YOUR INSTRUCTIONS.
In which lines of the data does the string "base" appear? Copy every one.

Stored entries.
========
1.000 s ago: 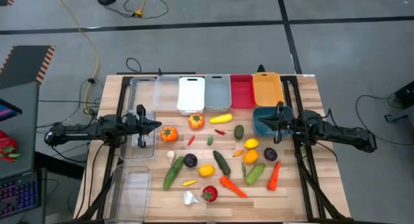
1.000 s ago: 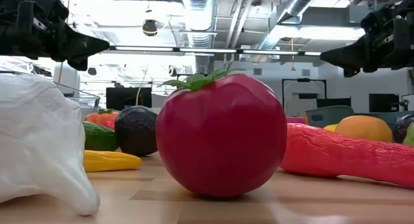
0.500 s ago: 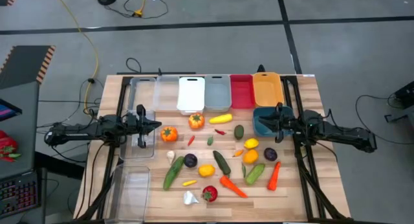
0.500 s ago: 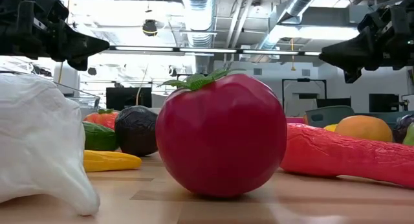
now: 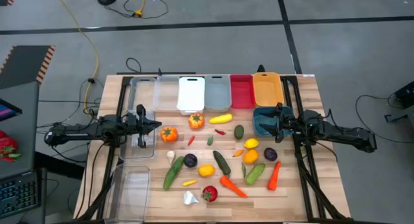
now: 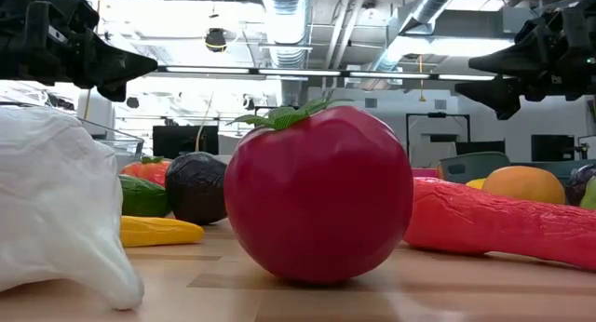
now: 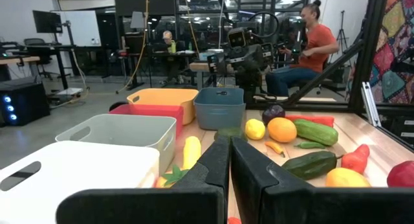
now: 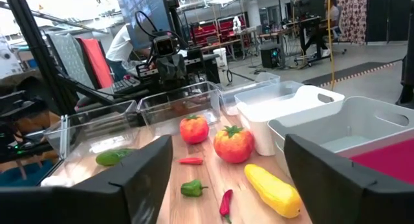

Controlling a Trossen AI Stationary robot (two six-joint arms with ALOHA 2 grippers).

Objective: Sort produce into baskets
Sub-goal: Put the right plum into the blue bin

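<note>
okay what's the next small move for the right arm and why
Probably bring the right tool down toward the lemon. It's open and empty above the teal bin, with the lemon the nearest produce. All produce lies loose on the table. The left tool is shut, waiting.

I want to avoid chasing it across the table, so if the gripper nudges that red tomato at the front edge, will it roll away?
Probably yes: the red tomato is nearly round and rests on a small patch of the smooth wooden table. Its surface looks glossy, so the fingers may slip. The white garlic and carrot beside it might stop it.
</note>
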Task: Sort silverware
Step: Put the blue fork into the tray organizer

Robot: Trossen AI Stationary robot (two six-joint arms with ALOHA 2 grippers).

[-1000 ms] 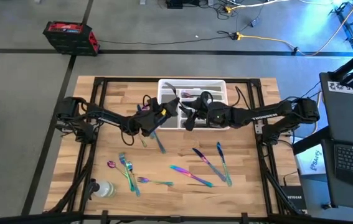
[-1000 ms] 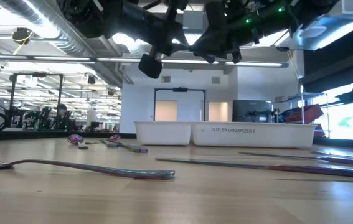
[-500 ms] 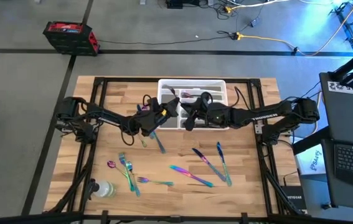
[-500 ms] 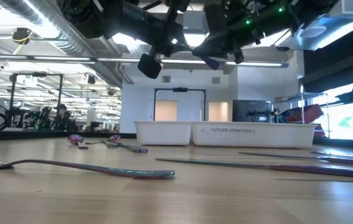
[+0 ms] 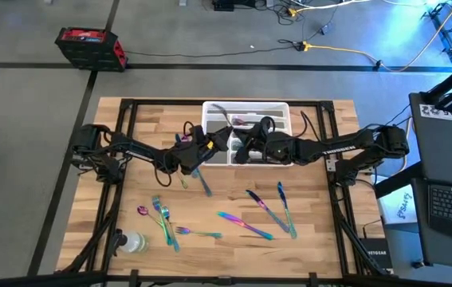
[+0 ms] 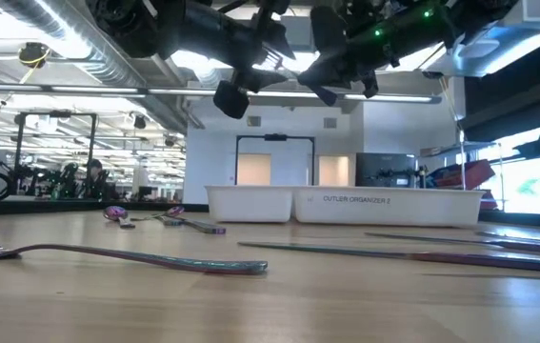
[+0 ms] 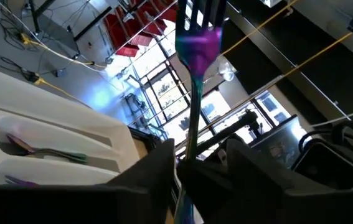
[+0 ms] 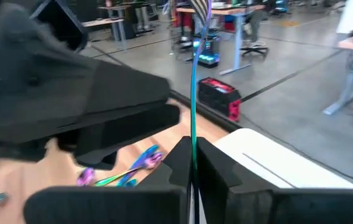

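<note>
A slim iridescent fork (image 7: 196,43), purple at the neck and teal down the handle, stands between both end effectors above the tray (image 5: 277,110) at the surface's far edge. The right end effector (image 8: 193,163) pinches it; the left end effector (image 7: 192,163) is spread around it.

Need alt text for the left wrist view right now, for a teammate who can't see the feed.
A purple-and-teal fork stands upright between the left hand's two dark fingers, tines pointing away from the camera. Off to one side is the white cutlery tray, with a couple of iridescent pieces lying in its compartments. The right arm's dark hand sits close by, with room lights and yellow cables behind.
</note>
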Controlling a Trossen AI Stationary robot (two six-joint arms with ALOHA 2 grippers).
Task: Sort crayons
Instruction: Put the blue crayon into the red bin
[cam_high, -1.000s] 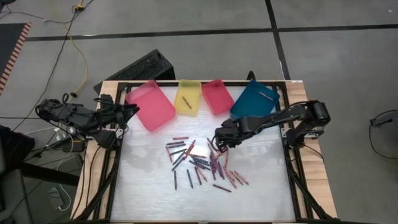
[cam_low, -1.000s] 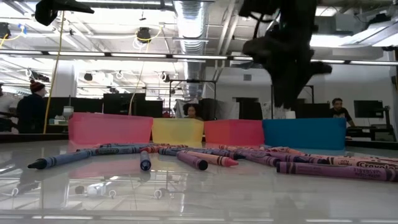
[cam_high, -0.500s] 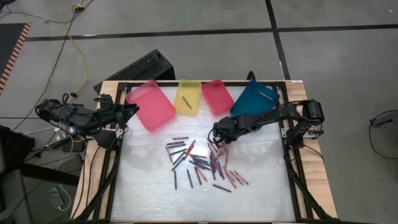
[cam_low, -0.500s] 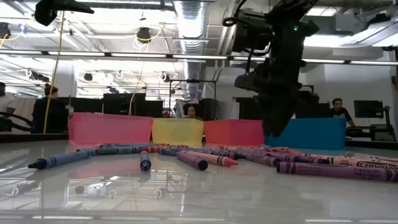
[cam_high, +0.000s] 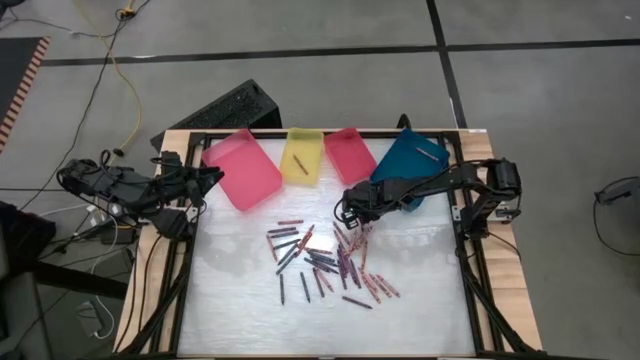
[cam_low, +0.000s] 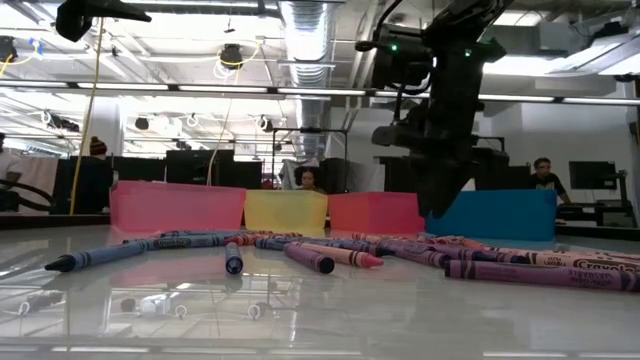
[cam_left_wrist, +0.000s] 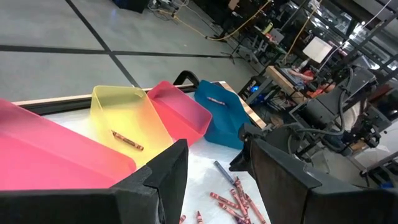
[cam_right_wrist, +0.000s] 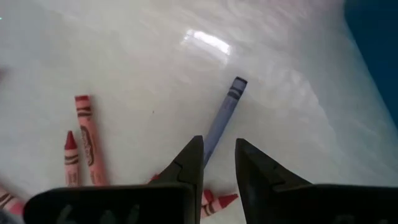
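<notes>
Over the white table top (cam_high: 420, 300), near its back edge, I have the right gripper (cam_high: 347, 212) reaching in from the right side, hanging above the upper right part of the crayon pile (cam_high: 325, 262). Through the right wrist view I see its two dark fingers (cam_right_wrist: 186, 165) set a narrow gap apart, with a blue crayon (cam_right_wrist: 221, 120) lying on the table and running out from between the tips; I cannot tell whether the fingers pinch it or merely straddle it. Red crayons (cam_right_wrist: 86, 137) lie just beside that blue one on the table.

On the left edge of the table the left gripper (cam_high: 205, 180) waits beside the pink tray (cam_high: 241, 170), its fingers (cam_left_wrist: 168, 174) standing apart with nothing between them.

Most of the crayons lie scattered in a loose heap at the middle of the table, reds, pinks, purples and dark blues mixed and crossing one another. From table height I see them stretched in a row in front of the trays, a blue one (cam_low: 100, 256) farthest left and a purple one (cam_low: 540, 272) at the right.

Four trays stand along the back: pink, yellow tray (cam_high: 303, 156), red tray (cam_high: 349, 154) and blue tray (cam_high: 410, 160). One crayon (cam_high: 298, 164) lies in the yellow tray and one (cam_high: 429, 154) in the blue tray.
</notes>
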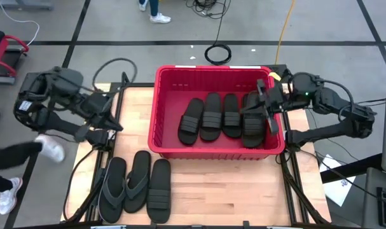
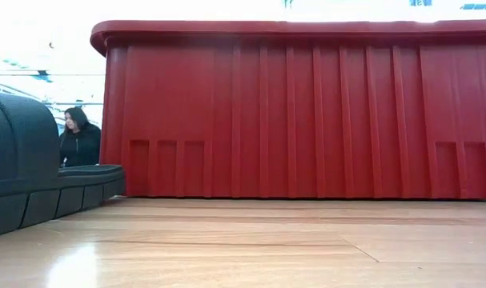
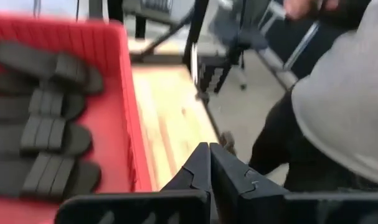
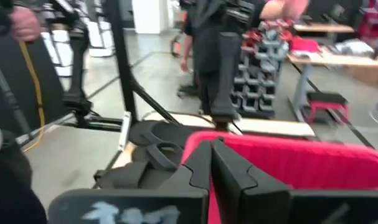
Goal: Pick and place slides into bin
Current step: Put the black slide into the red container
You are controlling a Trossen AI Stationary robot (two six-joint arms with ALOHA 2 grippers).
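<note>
The left tool hangs over the left edge of the bench, just outside the red bin's left wall. Its own wrist view shows its two fingers pressed together with nothing between them. The right tool sits over the right end of the bin, above the rightmost slide inside. Its fingers are likewise pinched together and empty in its wrist view.

Inside the bin lie several black slides with wide ribbed straps, side by side on the floor of the crate, four clearly countable from above and the rightmost partly hidden under the right arm. On the bench in front of the bin, toward the left corner, three more slides lie in a row touching one another: two dark grey thong flip-flops and, on their right, one black ribbed slide.

The low view shows the bin's ribbed wall resting flat on the wooden bench, with a slide close at the left. A person is in the room behind.
</note>
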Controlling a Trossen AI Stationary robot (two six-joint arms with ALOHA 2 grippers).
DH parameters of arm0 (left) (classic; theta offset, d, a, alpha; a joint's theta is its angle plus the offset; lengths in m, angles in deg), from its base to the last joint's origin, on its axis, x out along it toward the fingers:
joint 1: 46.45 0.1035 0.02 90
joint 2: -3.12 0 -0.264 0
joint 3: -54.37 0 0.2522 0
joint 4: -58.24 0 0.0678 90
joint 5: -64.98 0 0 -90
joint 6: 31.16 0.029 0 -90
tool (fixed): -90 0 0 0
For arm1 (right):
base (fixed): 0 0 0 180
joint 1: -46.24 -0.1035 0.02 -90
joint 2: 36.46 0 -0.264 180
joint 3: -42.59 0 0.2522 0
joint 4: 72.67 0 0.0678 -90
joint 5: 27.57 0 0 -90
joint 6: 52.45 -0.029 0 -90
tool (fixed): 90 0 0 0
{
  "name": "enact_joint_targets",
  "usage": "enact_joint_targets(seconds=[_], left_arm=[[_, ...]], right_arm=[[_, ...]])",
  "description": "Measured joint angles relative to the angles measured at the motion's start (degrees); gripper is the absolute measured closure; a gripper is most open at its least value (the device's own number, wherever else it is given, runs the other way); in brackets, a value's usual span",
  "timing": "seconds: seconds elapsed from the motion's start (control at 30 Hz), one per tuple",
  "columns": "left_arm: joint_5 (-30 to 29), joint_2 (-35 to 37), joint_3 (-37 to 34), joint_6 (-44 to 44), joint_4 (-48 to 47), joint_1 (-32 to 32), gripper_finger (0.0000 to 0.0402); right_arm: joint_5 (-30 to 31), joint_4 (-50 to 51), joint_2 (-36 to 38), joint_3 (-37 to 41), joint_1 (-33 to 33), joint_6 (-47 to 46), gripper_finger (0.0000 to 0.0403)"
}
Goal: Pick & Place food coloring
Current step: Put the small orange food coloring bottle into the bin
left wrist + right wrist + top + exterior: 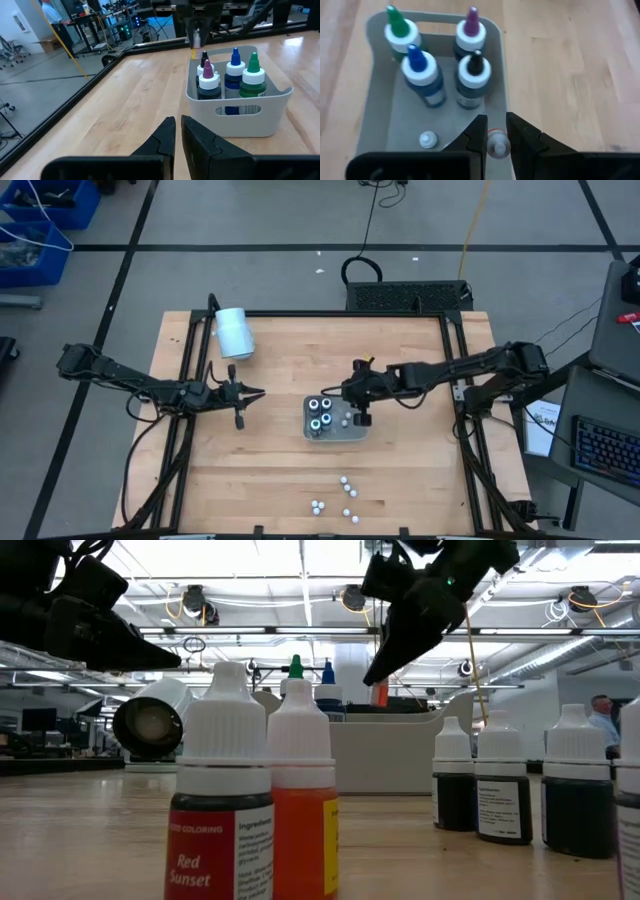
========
OUTPUT.
DH parameters of arm0 (left) (classic; theta offset, d, a, alpha; a joint's theta is its angle plus the offset; lengths in m, angles in deg), from its base to the last joint's origin, on its axis, x out along it toward the fingers:
base (fixed): 0 0 0 180

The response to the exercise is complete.